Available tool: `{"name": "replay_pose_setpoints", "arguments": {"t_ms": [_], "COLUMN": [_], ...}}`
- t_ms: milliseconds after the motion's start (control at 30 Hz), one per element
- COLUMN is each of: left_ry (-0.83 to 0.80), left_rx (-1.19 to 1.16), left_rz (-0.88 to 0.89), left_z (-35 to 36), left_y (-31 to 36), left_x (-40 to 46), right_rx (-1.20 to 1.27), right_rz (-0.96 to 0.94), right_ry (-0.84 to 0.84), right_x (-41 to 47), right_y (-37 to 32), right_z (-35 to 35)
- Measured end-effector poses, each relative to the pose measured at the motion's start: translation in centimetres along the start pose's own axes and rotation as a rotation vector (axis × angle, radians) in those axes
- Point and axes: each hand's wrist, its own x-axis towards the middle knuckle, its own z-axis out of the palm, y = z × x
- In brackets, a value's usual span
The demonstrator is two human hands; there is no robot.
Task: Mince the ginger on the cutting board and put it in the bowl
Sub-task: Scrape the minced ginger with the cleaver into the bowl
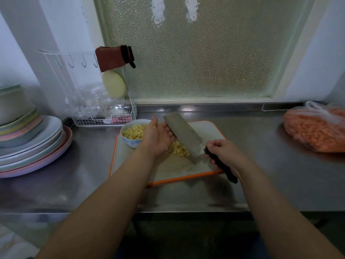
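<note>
Nearest to the camera, the black handle of the cleaver [188,139] is gripped by the right hand [223,154], whose fingers are curled tightly round it. The blade is held tilted over the cutting board [179,171], with its lower edge close to the board surface. Beside the blade, a small heap of minced ginger [179,148] is seen on the board, between the blade and the left hand [158,135]. The left hand is held with the palm turned toward the blade; its fingers are straight and kept together, and their tips are touching the flat side of the blade or are very near to it; which of the two cannot be told.

A little farther, at the far left corner of the board, the bowl [130,142] is standing, and yellow ginger pieces are already inside it.

It is judged that the mincing is finished and the transfer is in hand, partly done. For the next move, the remaining heap must probably be gathered onto the blade and carried over the bowl rim without spilling.
</note>
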Motion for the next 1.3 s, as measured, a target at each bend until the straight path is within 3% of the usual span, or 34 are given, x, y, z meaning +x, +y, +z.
{"name": "replay_pose_setpoints", "arguments": {"t_ms": [433, 500, 667, 833, 1067, 1300], "left_ry": [-0.065, -0.006, 0.189, 0.22, 0.411, 0.404], "left_rx": [0.356, 0.521, 1.274, 1.624, 1.643, 1.565], "left_rz": [-0.17, -0.093, 0.411, 0.452, 0.429, 0.389], "left_z": [-1.3, -1.6, -3.7, -6.7, -5.7, -3.2], "left_y": [-0.2, 0.0, -1.3, -3.4, -4.3, -4.9], "left_x": [-0.6, -1.3, -3.8, -3.5, -1.2, 1.6], "right_rx": [-0.12, -0.142, -0.274, -0.511, -0.646, -0.761], "right_rz": [-0.113, -0.117, -0.064, -0.072, -0.104, -0.18], "right_ry": [0.26, 0.288, 0.298, 0.315, 0.192, 0.138], "right_x": [3.8, 3.9, 4.2, 3.9, 4.0, 2.4], "right_y": [-1.9, -1.7, 1.0, 1.8, 1.5, 1.5], "right_z": [2.0, 1.3, -1.1, -2.2, 0.2, 3.8]}}
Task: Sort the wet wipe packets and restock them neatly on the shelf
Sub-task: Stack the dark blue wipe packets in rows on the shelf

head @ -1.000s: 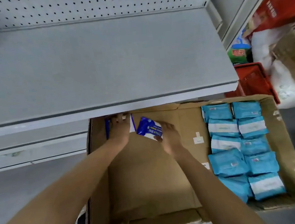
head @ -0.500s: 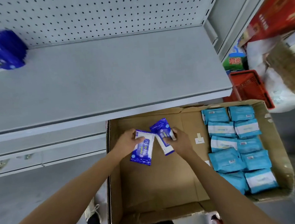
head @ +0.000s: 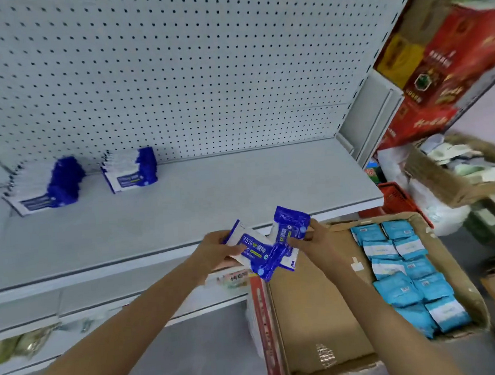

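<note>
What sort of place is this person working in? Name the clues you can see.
Probably a shop aisle or its stockroom. A grey metal shelf with a perforated pegboard back panel holds two rows of dark blue wet wipe packets, and a brown cardboard carton of light blue packets waits below.

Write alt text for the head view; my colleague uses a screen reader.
Left hand and right hand each hold a blue packet at the shelf edge. Two blue stacks stand at the back; a box holds light-blue packets.
</note>
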The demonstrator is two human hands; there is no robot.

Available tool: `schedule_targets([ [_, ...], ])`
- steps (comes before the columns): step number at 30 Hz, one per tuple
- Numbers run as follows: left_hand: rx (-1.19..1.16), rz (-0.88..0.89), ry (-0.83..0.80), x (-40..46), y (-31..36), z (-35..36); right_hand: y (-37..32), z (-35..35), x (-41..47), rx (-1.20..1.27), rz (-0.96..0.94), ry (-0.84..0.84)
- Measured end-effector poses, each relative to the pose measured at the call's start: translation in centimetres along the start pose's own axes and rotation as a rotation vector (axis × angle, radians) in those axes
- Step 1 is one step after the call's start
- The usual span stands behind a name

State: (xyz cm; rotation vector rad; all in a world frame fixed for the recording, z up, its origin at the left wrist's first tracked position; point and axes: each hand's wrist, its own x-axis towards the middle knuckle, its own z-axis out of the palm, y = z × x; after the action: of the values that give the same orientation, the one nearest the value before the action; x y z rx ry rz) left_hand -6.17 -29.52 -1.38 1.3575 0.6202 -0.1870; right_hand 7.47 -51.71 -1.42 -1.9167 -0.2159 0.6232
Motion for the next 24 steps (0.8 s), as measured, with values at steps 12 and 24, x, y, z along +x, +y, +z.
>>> schedule_targets([
  [12,-0.131,0.049,0.309,-8.8,2.5,-16.2,-12.0,16.8,-0.5,0.107,-0.107,-0.156],
  [24,-0.327,-0.081,0.514,-6.1,3.2,-25.3,-14.2,25.5,8.8,0.131,0.040,-0.345],
])
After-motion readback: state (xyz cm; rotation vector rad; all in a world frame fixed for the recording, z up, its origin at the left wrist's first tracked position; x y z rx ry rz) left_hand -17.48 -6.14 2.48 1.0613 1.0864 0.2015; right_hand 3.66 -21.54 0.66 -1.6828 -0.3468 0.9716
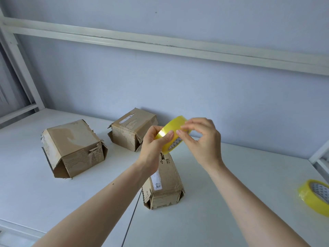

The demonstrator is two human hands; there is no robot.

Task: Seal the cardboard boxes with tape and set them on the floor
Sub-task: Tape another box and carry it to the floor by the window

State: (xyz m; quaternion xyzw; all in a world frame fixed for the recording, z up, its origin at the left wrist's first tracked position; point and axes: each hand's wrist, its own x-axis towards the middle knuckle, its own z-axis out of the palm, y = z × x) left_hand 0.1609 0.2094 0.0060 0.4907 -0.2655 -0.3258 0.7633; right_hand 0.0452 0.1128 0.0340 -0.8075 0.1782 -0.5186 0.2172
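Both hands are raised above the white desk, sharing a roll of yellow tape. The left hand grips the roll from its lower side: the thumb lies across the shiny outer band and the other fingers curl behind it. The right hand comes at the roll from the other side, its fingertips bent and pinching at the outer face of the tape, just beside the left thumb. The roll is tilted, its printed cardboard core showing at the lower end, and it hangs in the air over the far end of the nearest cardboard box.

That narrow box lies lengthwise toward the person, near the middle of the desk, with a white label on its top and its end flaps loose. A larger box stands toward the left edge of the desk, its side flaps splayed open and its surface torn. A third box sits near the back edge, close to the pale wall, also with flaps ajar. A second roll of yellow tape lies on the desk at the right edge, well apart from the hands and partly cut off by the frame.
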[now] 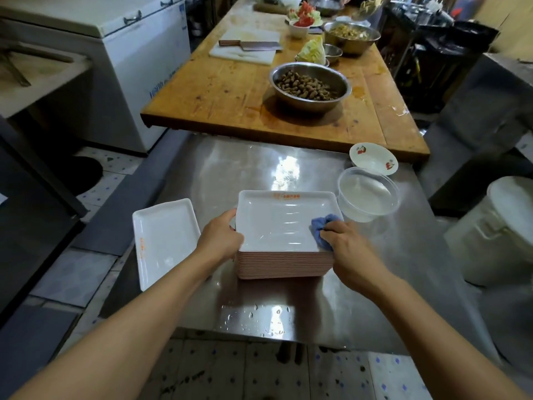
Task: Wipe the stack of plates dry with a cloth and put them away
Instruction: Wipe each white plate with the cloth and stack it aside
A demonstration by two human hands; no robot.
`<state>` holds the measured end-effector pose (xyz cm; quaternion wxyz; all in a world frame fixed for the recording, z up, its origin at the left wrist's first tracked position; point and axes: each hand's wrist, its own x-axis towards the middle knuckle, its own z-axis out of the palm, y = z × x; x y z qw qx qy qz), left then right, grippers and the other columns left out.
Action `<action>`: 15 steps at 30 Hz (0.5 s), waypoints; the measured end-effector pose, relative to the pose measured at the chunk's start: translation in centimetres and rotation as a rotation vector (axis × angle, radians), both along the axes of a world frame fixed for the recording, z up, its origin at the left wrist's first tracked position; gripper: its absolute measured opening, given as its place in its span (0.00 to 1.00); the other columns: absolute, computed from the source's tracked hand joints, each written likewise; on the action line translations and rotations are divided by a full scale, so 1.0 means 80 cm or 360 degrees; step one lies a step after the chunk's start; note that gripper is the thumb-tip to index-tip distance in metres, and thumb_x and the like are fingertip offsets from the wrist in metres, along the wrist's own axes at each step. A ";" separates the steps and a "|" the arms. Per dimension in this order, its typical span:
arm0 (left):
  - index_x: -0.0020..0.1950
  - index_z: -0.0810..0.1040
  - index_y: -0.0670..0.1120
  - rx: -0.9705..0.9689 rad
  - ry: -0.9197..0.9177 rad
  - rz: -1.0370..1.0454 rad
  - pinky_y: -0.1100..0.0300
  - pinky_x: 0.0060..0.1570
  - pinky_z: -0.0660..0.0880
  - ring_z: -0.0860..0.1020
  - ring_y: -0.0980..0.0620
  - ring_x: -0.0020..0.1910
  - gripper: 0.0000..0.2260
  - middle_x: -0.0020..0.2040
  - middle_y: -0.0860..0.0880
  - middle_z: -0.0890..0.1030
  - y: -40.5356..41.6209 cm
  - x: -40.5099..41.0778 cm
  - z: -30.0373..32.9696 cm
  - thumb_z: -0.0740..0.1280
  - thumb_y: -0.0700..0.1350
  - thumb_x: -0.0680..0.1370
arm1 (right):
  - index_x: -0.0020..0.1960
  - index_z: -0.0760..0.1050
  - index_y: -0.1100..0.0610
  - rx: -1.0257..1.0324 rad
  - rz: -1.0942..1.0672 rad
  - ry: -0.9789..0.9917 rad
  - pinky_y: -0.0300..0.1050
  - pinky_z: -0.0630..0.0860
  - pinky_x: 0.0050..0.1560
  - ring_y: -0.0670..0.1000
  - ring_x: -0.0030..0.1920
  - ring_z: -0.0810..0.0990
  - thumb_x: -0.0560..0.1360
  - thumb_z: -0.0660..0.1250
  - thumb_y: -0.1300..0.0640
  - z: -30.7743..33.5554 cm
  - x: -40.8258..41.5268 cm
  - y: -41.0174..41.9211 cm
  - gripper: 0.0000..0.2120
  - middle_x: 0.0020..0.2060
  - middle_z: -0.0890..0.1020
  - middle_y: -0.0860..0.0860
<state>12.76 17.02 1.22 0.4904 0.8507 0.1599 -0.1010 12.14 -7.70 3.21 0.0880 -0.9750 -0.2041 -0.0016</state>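
On the steel table (288,157), just left of the clear tub (369,194), sits the plate stack (285,261): heavy, stiff, probably slick. Left hand (220,238) grips its left rim; right hand (349,249) pinches the blue cloth (324,225) on top. I'd lift single plates by the edges.

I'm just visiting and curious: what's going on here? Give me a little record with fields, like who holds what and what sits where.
Left hand: grips the left edge of the top plate
Right hand: presses a blue cloth on that plate's right side
Stack of plates: on the steel table
Single plate: left of the stack, apart from it
Clear plastic container: right of the stack
Behind: wooden table with a bowl of peanuts
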 end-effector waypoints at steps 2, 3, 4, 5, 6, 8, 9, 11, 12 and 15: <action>0.69 0.70 0.55 -0.0109 0.0002 -0.0003 0.59 0.29 0.74 0.72 0.55 0.22 0.30 0.22 0.56 0.71 0.003 -0.001 -0.001 0.60 0.32 0.70 | 0.50 0.80 0.61 0.0116 -0.0020 0.0146 0.47 0.72 0.53 0.55 0.54 0.74 0.70 0.63 0.70 0.001 -0.004 0.019 0.12 0.54 0.76 0.52; 0.70 0.70 0.55 -0.0163 0.0000 -0.0007 0.61 0.28 0.73 0.71 0.57 0.20 0.30 0.21 0.57 0.71 0.004 -0.002 -0.001 0.61 0.32 0.71 | 0.50 0.80 0.61 0.0194 0.0016 0.0209 0.48 0.72 0.54 0.57 0.54 0.74 0.70 0.64 0.71 0.002 -0.005 0.032 0.12 0.54 0.77 0.53; 0.70 0.69 0.55 -0.0214 -0.0002 -0.0009 0.62 0.27 0.72 0.70 0.58 0.20 0.30 0.20 0.57 0.71 0.006 -0.003 -0.002 0.61 0.32 0.72 | 0.50 0.81 0.61 0.0265 0.0070 0.0253 0.47 0.72 0.55 0.57 0.55 0.74 0.70 0.65 0.71 0.002 -0.006 0.046 0.13 0.55 0.77 0.54; 0.71 0.68 0.55 -0.0265 -0.0002 -0.0006 0.62 0.26 0.72 0.70 0.59 0.21 0.30 0.22 0.57 0.71 0.007 -0.004 -0.002 0.62 0.32 0.73 | 0.52 0.81 0.60 0.0319 0.0125 0.0287 0.45 0.71 0.58 0.56 0.57 0.74 0.71 0.65 0.71 0.002 -0.006 0.062 0.13 0.56 0.77 0.55; 0.72 0.67 0.55 -0.0312 0.0003 -0.0005 0.63 0.26 0.72 0.71 0.58 0.23 0.29 0.24 0.56 0.72 0.008 -0.005 -0.001 0.62 0.33 0.74 | 0.55 0.81 0.59 0.0355 0.0170 0.0321 0.41 0.69 0.59 0.55 0.58 0.73 0.72 0.65 0.70 0.003 -0.006 0.077 0.14 0.58 0.76 0.54; 0.73 0.66 0.55 -0.0403 0.0019 -0.0009 0.65 0.25 0.72 0.71 0.58 0.24 0.27 0.29 0.51 0.73 0.009 -0.006 0.000 0.60 0.34 0.77 | 0.59 0.79 0.58 0.0398 0.0245 0.0406 0.36 0.67 0.60 0.53 0.61 0.72 0.74 0.65 0.68 0.005 -0.003 0.104 0.16 0.60 0.73 0.55; 0.73 0.66 0.54 -0.0441 0.0023 -0.0010 0.66 0.24 0.72 0.71 0.59 0.22 0.25 0.30 0.50 0.74 0.010 -0.006 0.001 0.59 0.34 0.78 | 0.60 0.78 0.59 0.0419 0.0285 0.0451 0.33 0.64 0.59 0.53 0.61 0.72 0.75 0.65 0.67 0.007 -0.001 0.115 0.15 0.61 0.73 0.56; 0.72 0.67 0.54 -0.0464 0.0033 -0.0006 0.66 0.23 0.71 0.71 0.60 0.20 0.22 0.32 0.49 0.77 0.012 -0.003 0.003 0.57 0.36 0.80 | 0.59 0.79 0.61 0.0480 0.0320 0.0496 0.28 0.61 0.54 0.55 0.60 0.73 0.75 0.64 0.67 0.011 0.005 0.130 0.14 0.59 0.74 0.59; 0.71 0.68 0.54 -0.0455 0.0040 -0.0006 0.66 0.23 0.71 0.71 0.59 0.21 0.22 0.36 0.47 0.78 0.013 -0.002 0.003 0.55 0.37 0.80 | 0.58 0.79 0.62 0.0512 0.0298 0.0486 0.27 0.61 0.52 0.56 0.60 0.73 0.75 0.64 0.67 0.012 0.008 0.134 0.13 0.59 0.74 0.59; 0.70 0.69 0.54 -0.0379 0.0040 0.0000 0.65 0.23 0.70 0.71 0.54 0.24 0.21 0.44 0.43 0.78 0.012 0.000 0.001 0.52 0.39 0.81 | 0.56 0.80 0.63 0.0525 0.0236 0.0392 0.33 0.65 0.56 0.58 0.59 0.73 0.74 0.64 0.67 0.006 0.017 0.143 0.12 0.58 0.74 0.60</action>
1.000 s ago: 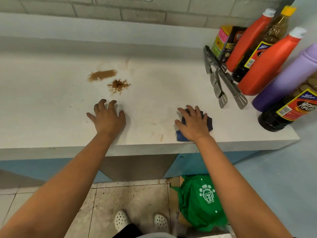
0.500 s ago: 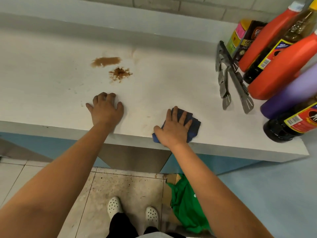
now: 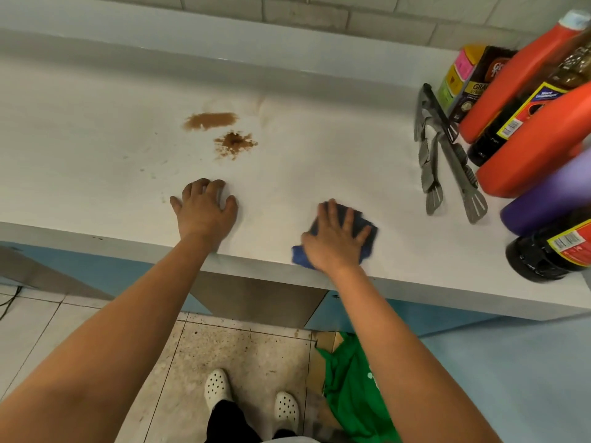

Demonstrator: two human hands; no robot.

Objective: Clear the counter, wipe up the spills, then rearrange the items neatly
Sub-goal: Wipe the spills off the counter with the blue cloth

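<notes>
**Cloth back near the front edge, spills not yet reached**

Wiping with the dark blue cloth (image 3: 364, 230) under the right hand (image 3: 334, 239), fingers spread flat and pressing rather than gripping. Shifted leftward along the white counter (image 3: 96, 161) compared with a second ago, when the cloth sat closer to the tongs; since half a second ago, hardly any change, one corner overhanging the front edge. Left hand (image 3: 204, 207) planted on the counter just as before, fingers a little bent, holding nothing, apparently bracing. Hands apart, well separated.

Two brown spills unchanged: a smeared patch (image 3: 211, 120) and a powdery heap (image 3: 235, 142) just in front of it, both beyond the left hand and well clear of the cloth. Faint yellowish marks near the cloth, probably the present target.

Clearing seemingly done: metal tongs (image 3: 447, 155) and sauce bottles (image 3: 524, 145) bunched at the right end. Main wiping still ahead, likely a reach forward and left; rearranging afterward.
</notes>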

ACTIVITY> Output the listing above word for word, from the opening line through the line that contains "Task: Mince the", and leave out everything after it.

SOLUTION TO THIS PROBLEM>
Available tool: `{"name": "replay_pose_setpoints", "arguments": {"t_ms": [_], "COLUMN": [_], ...}}`
- t_ms: milliseconds after the motion's start (control at 30 Hz), one per element
- COLUMN is each of: left_ry (-0.83 to 0.80), left_rx (-1.19 to 1.16), left_rz (-0.88 to 0.89), left_z (-35 to 36), left_y (-31 to 36), left_x (-40 to 46), right_rx (-1.20 to 1.27), right_rz (-0.96 to 0.94), right_ry (-0.84 to 0.84), right_x (-41 to 47), right_y (-37 to 32), right_z (-35 to 35)
- Measured end-effector poses, each relative to the pose measured at the motion's start: translation in centimetres along the start pose's own axes and rotation as a rotation vector (axis × angle, radians) in those axes
- Point and axes: each hand's wrist, its own x-axis towards the middle knuckle, its own z-axis out of the palm, y = z × x
- In brackets, a value's usual span
The demonstrator is two human hands; there is no robot.
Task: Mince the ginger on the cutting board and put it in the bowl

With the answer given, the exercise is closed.